Plus la livraison des nouveaux locaux approche, plus l’impatience grandit chez Comme Avant, le fabricant de cosmétiques et de produits d’entretien minimalistes, bio et responsables. C’est que la PME aux 80 salariés est très à l’étroit dans les 1 200 m² qu'elle occupe aux Pennes-Mirabeau, près de Marseille.
Après un déménagement progressif à partir de fin juin, pour ne jamais stopper complètement la production, elle pourra prendre ses aises à la rentrée dans les 2 200 m² qu'elle aménage sur deux étages, un peu plus loin en direction d’Aix-en-Provence, à Bouc-Bel-Air, en y réalisant un million d’euros de travaux.
Augmenter la capacité de production et recruter
Le prix à payer pour "gagner en confort, en productivité et en capacité de production pour pouvoir nous développer", résume Sophie Parra, qui a cofondé Comme Avant avec son conjoint en 2017. "On devrait pouvoir passer de 30 opérateurs à la production à 50 d’ici six mois, en recrutant une vingtaine de personnes, ce qui permettrait de réaliser 25 000 produits par jour contre 15 000 aujourd’hui. C’est la priorité parce qu’on fonctionne à flux très tendu et nous souhaitons améliorer nos délais d’expédition."
La société passera ainsi de 8 à 12 salles de production et pourra accueillir quelques machines supplémentaires (l’essentiel est réalisé manuellement), dont une pour sa prochaine nouveauté : le mascara. Elle disposera également d’une pièce dédiée au textile, d’une zone de stockage doublée, comme à peu près chaque espace, et d’une zone d’expédition de 18 postes contre 12. Ainsi que de bureaux, d’un réfectoire et d’une salle de repos plus spacieux et fonctionnels.
Objectif : 20 millions d’euros de chiffre d’affaires
Toujours locataire, la PME projette de rester six ans dans ces locaux, avant d’acheter ou de faire construire un site. Car "si la croissance suit le rythme actuel, l’entreprise sera à nouveau à l’étroit", confie Sophie Parra. Comme Avant a en effet réalisé 16 millions d’euros de chiffre d’affaires en 2025, dépassant largement les 12 millions prévus, et vise les 19 à 20 millions d’euros fin 2026.
"Ce déménagement nous débloque, il va ouvrir de nombreuses portes pour notre stratégie de développement 2027", assure la chef d’entreprise.
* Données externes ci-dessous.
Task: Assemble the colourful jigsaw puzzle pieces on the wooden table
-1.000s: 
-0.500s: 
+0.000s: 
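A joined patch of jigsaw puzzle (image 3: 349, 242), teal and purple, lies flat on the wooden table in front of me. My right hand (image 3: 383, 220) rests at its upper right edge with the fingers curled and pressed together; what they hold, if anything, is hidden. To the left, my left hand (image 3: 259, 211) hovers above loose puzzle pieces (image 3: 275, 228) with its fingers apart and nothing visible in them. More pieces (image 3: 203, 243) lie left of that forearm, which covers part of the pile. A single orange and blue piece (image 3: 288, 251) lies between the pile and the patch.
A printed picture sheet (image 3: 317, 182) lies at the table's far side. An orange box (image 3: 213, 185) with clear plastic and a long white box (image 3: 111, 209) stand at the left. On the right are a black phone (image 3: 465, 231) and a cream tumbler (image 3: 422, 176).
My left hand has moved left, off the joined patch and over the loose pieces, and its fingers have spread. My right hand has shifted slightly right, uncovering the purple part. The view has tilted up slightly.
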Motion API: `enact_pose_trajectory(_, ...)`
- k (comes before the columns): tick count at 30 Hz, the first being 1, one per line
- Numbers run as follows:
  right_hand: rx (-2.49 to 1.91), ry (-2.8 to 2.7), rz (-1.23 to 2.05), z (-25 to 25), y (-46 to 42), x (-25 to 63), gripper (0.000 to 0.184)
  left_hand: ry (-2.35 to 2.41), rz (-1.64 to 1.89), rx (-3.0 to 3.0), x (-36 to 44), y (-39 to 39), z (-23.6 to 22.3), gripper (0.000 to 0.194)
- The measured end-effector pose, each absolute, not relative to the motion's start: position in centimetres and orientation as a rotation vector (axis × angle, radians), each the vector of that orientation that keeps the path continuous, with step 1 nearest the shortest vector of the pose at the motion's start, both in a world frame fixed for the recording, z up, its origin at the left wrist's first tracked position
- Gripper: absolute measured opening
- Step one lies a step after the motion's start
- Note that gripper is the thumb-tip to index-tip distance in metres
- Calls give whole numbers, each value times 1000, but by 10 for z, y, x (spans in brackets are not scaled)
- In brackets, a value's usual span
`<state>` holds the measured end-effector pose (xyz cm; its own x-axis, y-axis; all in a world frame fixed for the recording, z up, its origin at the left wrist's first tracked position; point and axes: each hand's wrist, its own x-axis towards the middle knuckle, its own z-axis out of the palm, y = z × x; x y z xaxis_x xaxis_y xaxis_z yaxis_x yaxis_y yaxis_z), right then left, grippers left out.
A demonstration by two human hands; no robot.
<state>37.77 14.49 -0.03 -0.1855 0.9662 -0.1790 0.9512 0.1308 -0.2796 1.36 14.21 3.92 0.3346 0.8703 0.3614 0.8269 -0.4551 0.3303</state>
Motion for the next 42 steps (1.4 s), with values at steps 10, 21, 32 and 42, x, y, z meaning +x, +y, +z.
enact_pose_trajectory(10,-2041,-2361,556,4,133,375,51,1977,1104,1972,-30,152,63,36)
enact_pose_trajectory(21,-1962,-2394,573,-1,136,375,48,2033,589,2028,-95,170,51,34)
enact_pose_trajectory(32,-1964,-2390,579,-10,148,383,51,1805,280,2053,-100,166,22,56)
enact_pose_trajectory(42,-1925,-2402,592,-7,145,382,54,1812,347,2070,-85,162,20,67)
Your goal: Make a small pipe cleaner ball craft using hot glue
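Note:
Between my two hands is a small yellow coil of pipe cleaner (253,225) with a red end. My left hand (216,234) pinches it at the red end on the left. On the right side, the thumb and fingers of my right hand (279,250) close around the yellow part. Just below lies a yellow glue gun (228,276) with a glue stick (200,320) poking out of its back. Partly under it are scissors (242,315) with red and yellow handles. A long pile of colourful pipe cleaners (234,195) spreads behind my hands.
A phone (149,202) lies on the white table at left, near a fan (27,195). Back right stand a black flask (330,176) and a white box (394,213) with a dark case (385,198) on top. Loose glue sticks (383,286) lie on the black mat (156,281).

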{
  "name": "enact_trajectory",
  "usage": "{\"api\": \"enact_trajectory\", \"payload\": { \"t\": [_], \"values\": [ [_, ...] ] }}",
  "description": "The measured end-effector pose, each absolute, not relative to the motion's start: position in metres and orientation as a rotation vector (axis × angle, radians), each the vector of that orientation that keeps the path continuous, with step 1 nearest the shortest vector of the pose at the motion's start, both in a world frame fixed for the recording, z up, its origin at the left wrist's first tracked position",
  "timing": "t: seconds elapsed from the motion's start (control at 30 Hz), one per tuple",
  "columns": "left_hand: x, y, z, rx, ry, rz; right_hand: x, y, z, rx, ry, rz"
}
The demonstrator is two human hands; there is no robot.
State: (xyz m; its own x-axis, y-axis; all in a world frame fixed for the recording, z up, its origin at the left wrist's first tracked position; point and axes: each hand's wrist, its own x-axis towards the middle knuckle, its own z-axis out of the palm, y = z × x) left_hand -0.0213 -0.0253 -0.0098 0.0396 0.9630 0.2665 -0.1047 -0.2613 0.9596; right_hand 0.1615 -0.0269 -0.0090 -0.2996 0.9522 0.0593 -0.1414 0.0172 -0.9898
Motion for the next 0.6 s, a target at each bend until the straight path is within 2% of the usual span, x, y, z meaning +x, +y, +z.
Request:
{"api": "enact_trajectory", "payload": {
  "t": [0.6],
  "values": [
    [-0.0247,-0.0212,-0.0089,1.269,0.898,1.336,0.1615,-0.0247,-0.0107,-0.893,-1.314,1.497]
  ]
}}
Cette dernière va pouvoir accélérer sur le e-commerce, qui concentre 60 % de ses ventes, puis sur les boutiques (au nombre de 13, et qui représentent environ 15 % des ventes) et enfin le réseau de revendeurs (environ 25 %). Ils sont plus de 3 000 dont Biocoop, La Vie Claire, des épiceries, concept-stores et pharmacies, essentiellement en France mais aussi en Belgique.
Premiers pas à l’export
L’augmentation de l’export dans les pays européens voisins pourrait suivre. Un site espagnol, en ligne depuis un an, "a bien démarré" même si ses ventes sont encore anecdotiques dans le chiffre d’affaires. Un autre a été lancé en Italie il y a quelques mois. "Une fois la capacité de production augmentée, nous allons essayer de développer les points de vente dans ces pays, voire dans d’autres, et nous souhaitons avoir une boutique en Belgique", précise la dirigeante de Comme Avant.
Bientôt une boutique à Aix
Pour l’heure, c’est en France que les ouvertures, toutes en propre, se font au rythme de 3 à 4 par an depuis 2023. La prochaine est programmée à Aix-en-Provence à l’été 2026. Elle permettra entre autres d’accueillir les clients qui avaient l’habitude d’acheter leurs produits à celle des Pennes-Mirabeau, qui va fermer avec leur départ et ne pourra être déménagée à Bouc-Bel-Air, faute d’autorisation. Ensuite, ce pourrait être à Dijon, Brest ou à Nice, qui est la priorité de la PME en attente d’opportunités.